_What to work on_:
What is needed here is an exact copy of all the data.

_Dataset section_:
=-=-=-=-=

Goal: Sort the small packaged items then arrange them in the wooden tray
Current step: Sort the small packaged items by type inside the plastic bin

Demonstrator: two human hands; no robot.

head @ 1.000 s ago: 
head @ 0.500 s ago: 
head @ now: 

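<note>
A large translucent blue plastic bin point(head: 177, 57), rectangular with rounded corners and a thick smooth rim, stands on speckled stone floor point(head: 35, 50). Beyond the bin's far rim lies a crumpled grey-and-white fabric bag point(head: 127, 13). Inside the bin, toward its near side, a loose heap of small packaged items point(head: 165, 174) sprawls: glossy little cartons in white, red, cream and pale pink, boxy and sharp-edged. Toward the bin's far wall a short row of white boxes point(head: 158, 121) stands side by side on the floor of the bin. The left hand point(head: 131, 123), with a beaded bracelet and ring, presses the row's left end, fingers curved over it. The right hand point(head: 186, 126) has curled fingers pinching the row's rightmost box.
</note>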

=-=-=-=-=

_Exercise result_:
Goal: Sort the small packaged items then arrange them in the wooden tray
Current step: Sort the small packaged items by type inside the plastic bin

Demonstrator: two human hands; no robot.

head @ 1.000 s ago: 
head @ 0.500 s ago: 
head @ now: 

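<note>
A large translucent blue plastic bin point(head: 177, 57), rectangular with rounded corners and a thick smooth rim, stands on speckled stone floor point(head: 35, 50). Beyond the bin's far rim lies a crumpled grey-and-white fabric bag point(head: 127, 13). Inside the bin, toward its near side, a loose heap of small packaged items point(head: 165, 174) sprawls: glossy little cartons in white, red, cream and pale pink, boxy and sharp-edged. Toward the bin's far wall a short row of white boxes point(head: 158, 121) stands side by side on the floor of the bin. The left hand point(head: 131, 123), with a beaded bracelet and ring, presses the row's left end, fingers curved over it. The right hand point(head: 186, 126) has curled fingers pinching the row's rightmost box.
</note>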

This exercise is complete.